_AIM OF THE EXERCISE:_
Repeat the lines of the data exactly and exclude any picture among them.
*** Opening MATERIAL PROVIDED ***
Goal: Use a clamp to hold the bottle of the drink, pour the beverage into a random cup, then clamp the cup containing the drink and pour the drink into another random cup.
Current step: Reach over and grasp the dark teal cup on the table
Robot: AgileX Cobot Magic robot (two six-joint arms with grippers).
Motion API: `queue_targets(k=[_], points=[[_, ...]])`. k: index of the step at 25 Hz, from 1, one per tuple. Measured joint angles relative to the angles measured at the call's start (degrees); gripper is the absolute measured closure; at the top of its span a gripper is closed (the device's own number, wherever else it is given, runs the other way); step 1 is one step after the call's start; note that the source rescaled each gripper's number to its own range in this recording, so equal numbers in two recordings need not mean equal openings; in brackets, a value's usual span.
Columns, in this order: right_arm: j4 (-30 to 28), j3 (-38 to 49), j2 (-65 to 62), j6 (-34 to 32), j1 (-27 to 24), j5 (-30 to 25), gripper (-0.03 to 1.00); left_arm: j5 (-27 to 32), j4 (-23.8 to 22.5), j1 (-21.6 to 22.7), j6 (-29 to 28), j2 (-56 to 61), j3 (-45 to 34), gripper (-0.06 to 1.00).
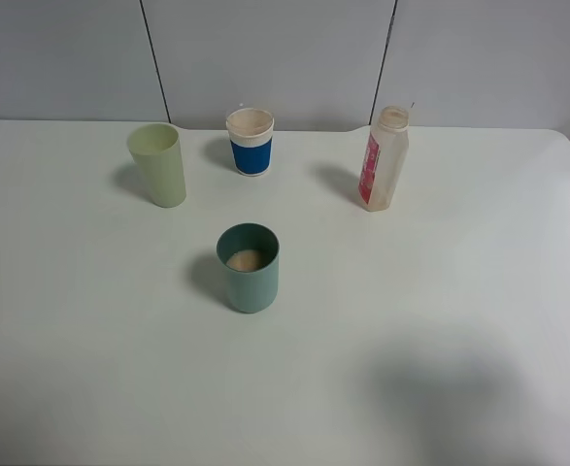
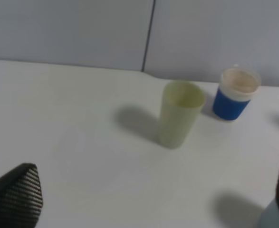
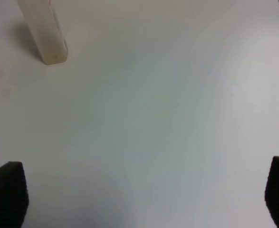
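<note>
Teal cup (image 1: 249, 286), perhaps part-filled, three cups (image 1: 158, 167), one bottle (image 1: 383, 165), both arms' jaws wide, empty.

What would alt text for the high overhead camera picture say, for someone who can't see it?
A white table holds four upright containers: a teal cup nearest the camera with something pale brown inside, and behind it, left to right, a pale green cup, a blue-banded white cup and a red-labelled bottle. No robot arm shows.

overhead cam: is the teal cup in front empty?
No, the teal cup has a shallow layer of pale tan drink showing at its bottom.
</note>
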State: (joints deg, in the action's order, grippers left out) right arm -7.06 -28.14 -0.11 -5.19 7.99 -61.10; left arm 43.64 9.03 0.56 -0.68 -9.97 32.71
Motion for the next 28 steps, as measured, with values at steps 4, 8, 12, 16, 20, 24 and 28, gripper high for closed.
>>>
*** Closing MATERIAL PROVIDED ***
_RESULT BELOW:_
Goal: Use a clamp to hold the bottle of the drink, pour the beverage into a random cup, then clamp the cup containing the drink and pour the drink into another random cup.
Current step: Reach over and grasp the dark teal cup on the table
Robot: AgileX Cobot Magic robot (two six-joint arms with grippers).
Motion API: `queue_targets(k=[_], points=[[_, ...]])`. k: index of the step at 25 Hz, from 1, one per tuple. Measured joint angles relative to the angles measured at the call's start (degrees); gripper is the absolute measured closure; at the top of its span a gripper is closed (the device's own number, wherever else it is given, runs the other way); step 1 is one step after the call's start; note that the source rescaled each gripper's number to its own range in this recording, so equal numbers in two recordings need not mean equal openings; in brackets, a value's usual span.
Columns, in this order: right_arm: j4 (-30 to 28), j3 (-38 to 49), j2 (-65 to 62), j6 (-34 to 32), j1 (-27 to 24), j5 (-30 to 25), gripper (-0.03 to 1.00); left_arm: j5 (-27 to 32), j4 (-23.8 to 22.5), j1 (-21.6 to 22.7), j6 (-29 to 28), j2 (-56 to 61), j3 (-45 to 34), gripper (-0.06 to 1.00).
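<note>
Teal cup (image 1: 249, 286), perhaps part-filled, three cups (image 1: 158, 167), one bottle (image 1: 383, 165), both arms' jaws wide, empty.

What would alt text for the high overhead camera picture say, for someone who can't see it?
A white table holds four upright containers: a teal cup nearest the camera with something pale brown inside, and behind it, left to right, a pale green cup, a blue-banded white cup and a red-labelled bottle. No robot arm shows.

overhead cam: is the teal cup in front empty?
No, the teal cup has a shallow layer of pale tan drink showing at its bottom.
</note>
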State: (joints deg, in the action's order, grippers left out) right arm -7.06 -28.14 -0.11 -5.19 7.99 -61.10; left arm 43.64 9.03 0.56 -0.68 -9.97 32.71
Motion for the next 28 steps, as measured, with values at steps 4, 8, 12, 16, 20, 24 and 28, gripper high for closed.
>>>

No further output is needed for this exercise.